La sculpture en hommage à Abdelkader (1808-1883) a été vandalisée avant son inauguration samedi à Amboise dans le centre de la France, où le héros national algérien a été détenu avec plusieurs membres de sa famille de 1848 à 1852, ont constaté des journalistes de l’AFP. L’oeuvre intitulée “Passage Abdelkader” et signée de l’artiste Michel Audiard, représente l’émir découpé dans une feuille d’acier rouillé.

Elle a été largement dégradée dans la partie basse de la structure. Si l’inauguration de la stèle a été maintenue, le maire d’Amboise Thierry Boutard a fait part de son “indignation”. “J’ai eu honte qu’on traite une oeuvre d’art et un artiste de cette sorte. Le deuxième sentiment est bien sûr l’indignation.

C’est une journée de concorde qui doit rassembler et un tel comportement est inqualifiable”, a-t-il dit à l’AFP. Ouassila Soum, Franco-Algérienne âgée de 37 ans, a indiqué avoir “le coeur serré”. “Cela a été fait à la disqueuse, ce ne sont pas des enfants, c’est dommage et en même temps ce n’est pas surprenant avec le discours de haine, le climat nauséabond actuel”, a-t-elle dit à l’AFP, voyant dans cette stèle “un symbole de rapprochement entre les peuples et les civilisations”.
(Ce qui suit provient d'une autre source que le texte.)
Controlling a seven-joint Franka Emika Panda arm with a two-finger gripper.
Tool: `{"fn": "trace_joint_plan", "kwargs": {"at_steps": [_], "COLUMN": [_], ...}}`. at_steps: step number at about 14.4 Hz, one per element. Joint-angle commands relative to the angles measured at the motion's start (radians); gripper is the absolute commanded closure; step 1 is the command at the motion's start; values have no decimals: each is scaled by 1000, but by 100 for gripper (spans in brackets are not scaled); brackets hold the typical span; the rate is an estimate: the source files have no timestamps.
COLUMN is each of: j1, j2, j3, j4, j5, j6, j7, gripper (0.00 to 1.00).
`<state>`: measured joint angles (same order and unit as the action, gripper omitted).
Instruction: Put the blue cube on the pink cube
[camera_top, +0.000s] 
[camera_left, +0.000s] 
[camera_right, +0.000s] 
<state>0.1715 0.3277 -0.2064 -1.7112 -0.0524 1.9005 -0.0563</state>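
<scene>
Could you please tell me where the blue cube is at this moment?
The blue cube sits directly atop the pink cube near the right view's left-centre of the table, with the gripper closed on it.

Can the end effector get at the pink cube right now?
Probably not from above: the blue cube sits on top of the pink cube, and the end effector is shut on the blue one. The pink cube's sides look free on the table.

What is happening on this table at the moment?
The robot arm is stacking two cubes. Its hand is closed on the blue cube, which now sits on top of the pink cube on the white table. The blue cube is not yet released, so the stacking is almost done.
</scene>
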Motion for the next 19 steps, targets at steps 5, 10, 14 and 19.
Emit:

L’ambassadeur d’Algérie en France, Mohamed Antar Daoud, a appelé de son côté à “davantage de dialogue et de compréhension”.
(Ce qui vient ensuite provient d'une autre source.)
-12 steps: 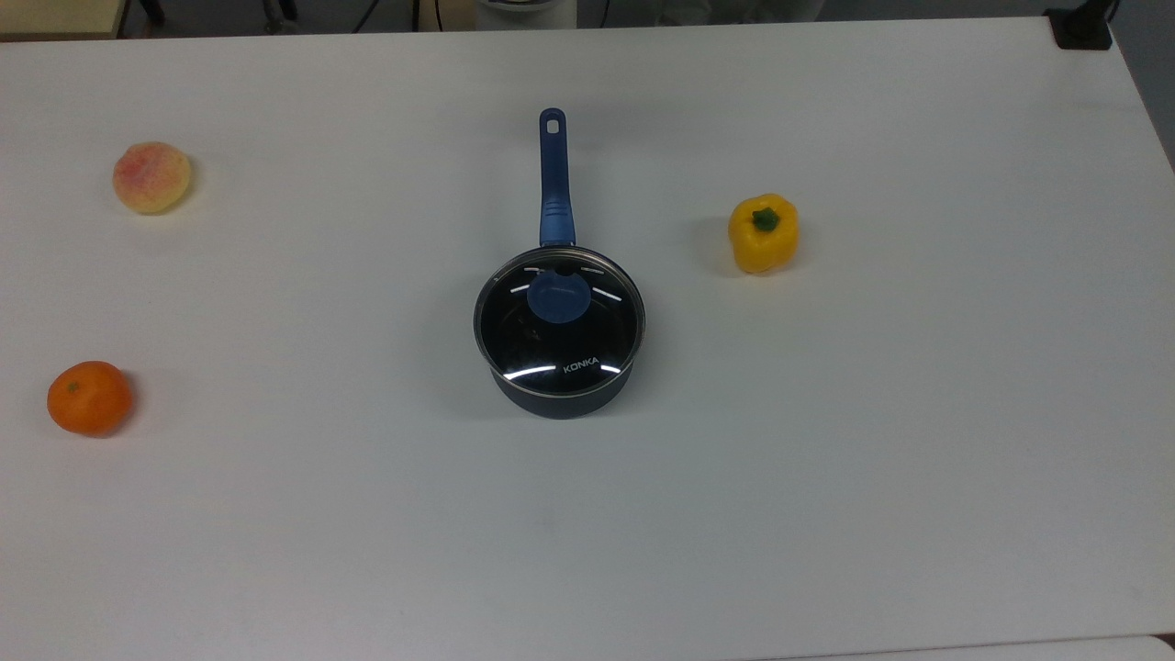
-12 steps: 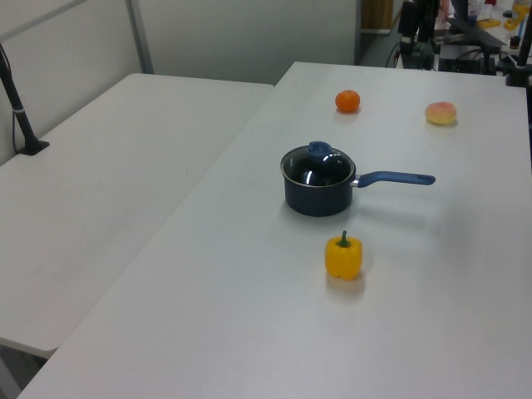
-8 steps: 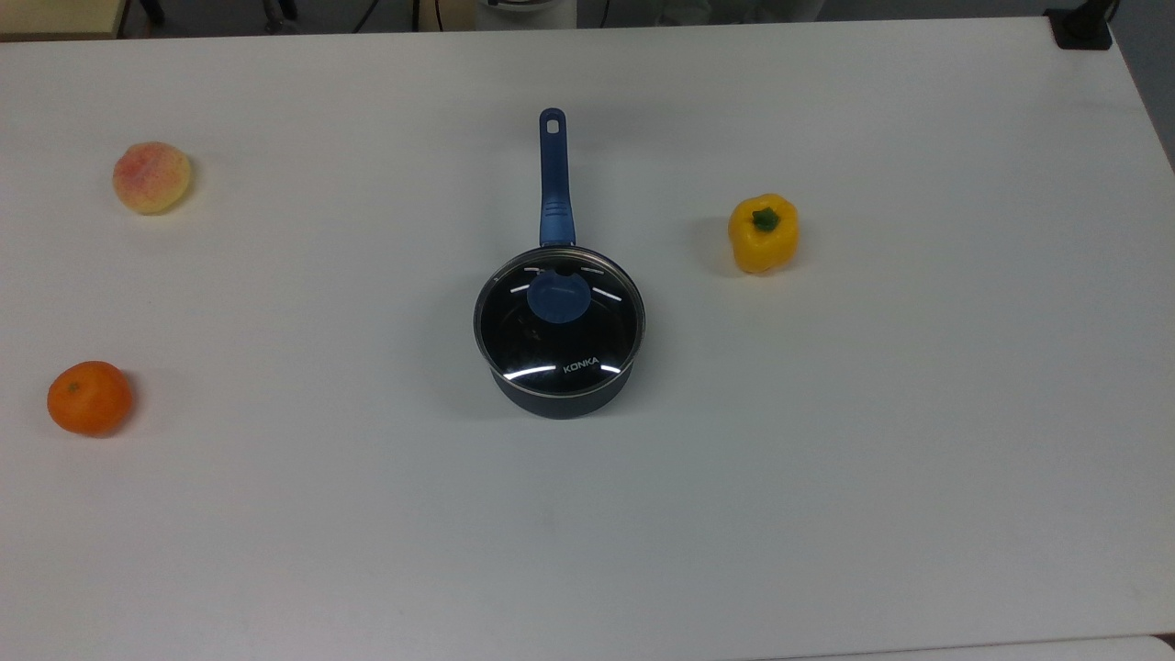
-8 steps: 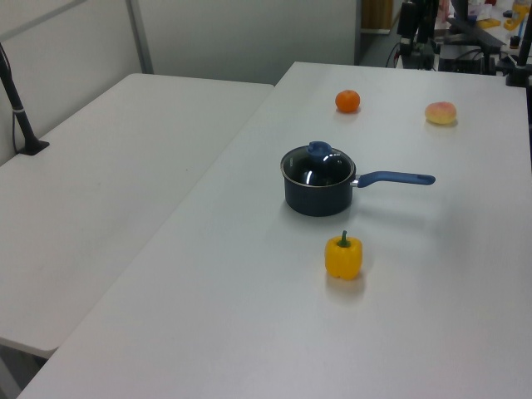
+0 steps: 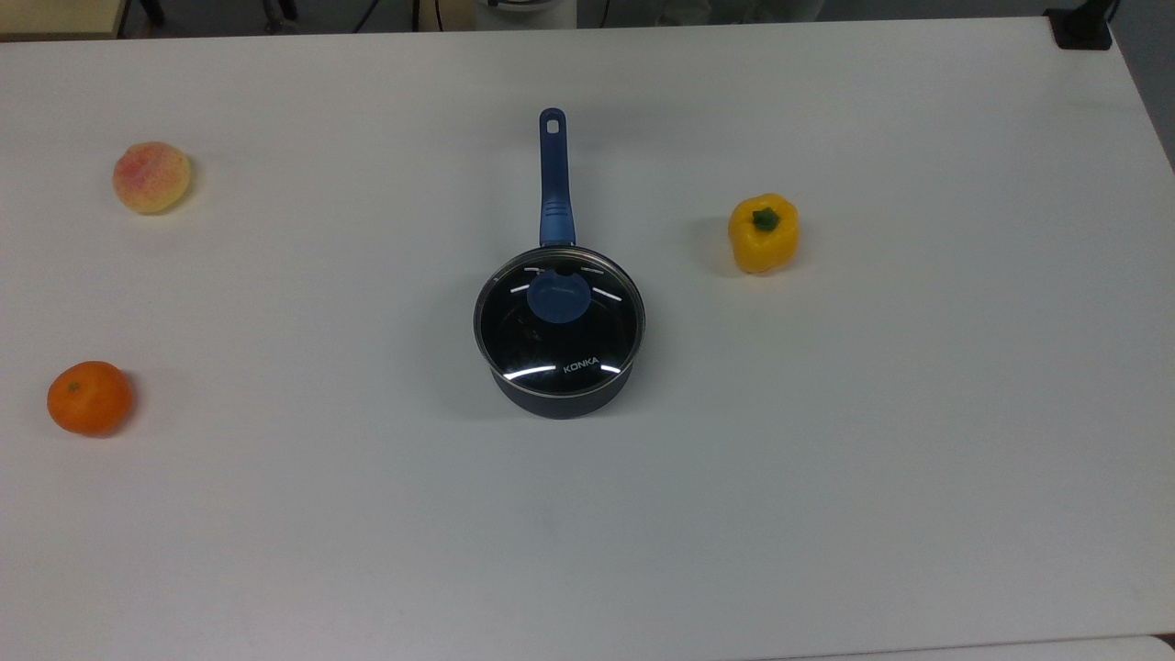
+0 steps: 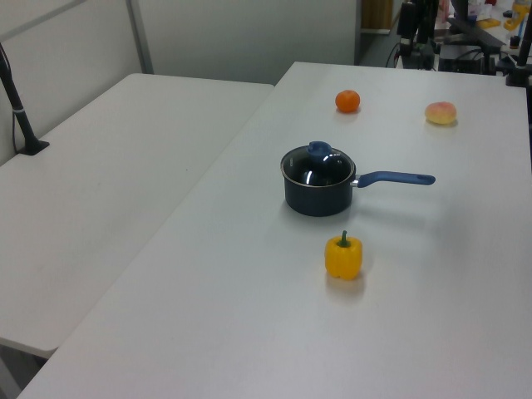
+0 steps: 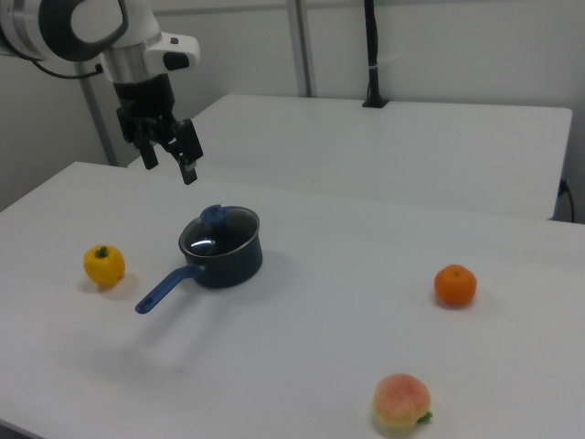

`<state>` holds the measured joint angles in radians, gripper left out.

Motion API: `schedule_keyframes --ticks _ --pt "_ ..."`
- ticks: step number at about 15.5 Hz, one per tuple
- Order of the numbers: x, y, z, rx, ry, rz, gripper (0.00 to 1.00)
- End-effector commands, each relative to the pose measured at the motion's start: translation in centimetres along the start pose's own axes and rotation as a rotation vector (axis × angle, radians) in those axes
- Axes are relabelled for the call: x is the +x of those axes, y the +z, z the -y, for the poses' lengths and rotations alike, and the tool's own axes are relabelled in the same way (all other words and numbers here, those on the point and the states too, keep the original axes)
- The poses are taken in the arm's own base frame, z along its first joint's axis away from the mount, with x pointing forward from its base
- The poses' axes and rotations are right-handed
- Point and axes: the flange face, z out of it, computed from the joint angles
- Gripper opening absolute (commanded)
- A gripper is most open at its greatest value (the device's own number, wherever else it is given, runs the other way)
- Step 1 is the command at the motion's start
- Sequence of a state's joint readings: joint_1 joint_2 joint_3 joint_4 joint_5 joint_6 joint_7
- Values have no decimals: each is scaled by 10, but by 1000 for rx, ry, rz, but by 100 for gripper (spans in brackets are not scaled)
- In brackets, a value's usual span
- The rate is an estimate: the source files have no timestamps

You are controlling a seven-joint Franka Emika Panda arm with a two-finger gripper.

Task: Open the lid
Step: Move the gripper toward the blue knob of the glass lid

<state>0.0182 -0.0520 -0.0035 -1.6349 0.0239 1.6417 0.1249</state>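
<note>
The round glass lid [image 5: 559, 317] with a metal rim, blue knob [image 5: 558, 296] and white "KONKA" lettering sits flat on the dark saucepan [image 5: 561, 400] at the middle of the white table. The pan's blue handle [image 5: 553, 174] points toward the top view's upper edge. In the left view the lid [image 6: 317, 166] covers the pan [image 6: 316, 198]. In the right view my gripper [image 7: 171, 172] hangs open in the air, above and to the left of the lid [image 7: 219, 229], apart from it and holding nothing.
A yellow bell pepper [image 5: 763, 233] stands at the top view's right of the pan. A peach [image 5: 151, 176] and an orange [image 5: 89, 397] lie far off at the top view's left. A second white table [image 6: 100, 183] adjoins on the left view's left.
</note>
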Motion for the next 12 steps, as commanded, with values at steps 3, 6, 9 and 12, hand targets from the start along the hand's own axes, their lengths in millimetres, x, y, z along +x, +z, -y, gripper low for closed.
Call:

Cette oeuvre pour les 60 ans de l’indépendance de l’Algérie avait été proposée par l’historien Benjamin Stora dans son rapport sur “Les questions mémorielles portant sur la colonisation et la guerre d’Algérie”, remis au président français Emmanuel Macron en janvier 2021.

L’émir Abdelkader ibn Mahieddine (1808-1883) est une figure de l’histoire de l’Algérie. Celui qui était surnommé “le meilleur ennemi de la France” a joué un grand rôle dans le refus de la présence coloniale française en Algérie. Il est considéré comme l’un des fondateurs de l’Algérie moderne.

Après sa reddition, il a été emprisonné à Toulon (sud-est), Pau (sud-ouest) puis au château d’Amboise de 1848 à sa libération en 1852. Cet “homme passerelle” comme le qualifie Benjamin Stora, s’exile ensuite à Damas où il s’illustre en 1860 en défendant les chrétiens de Syrie, en proie aux persécutions.

Cet acte fera de lui un symbole de tolérance. Il sera récompensé en France de la Grand Croix de la Légion d’honneur.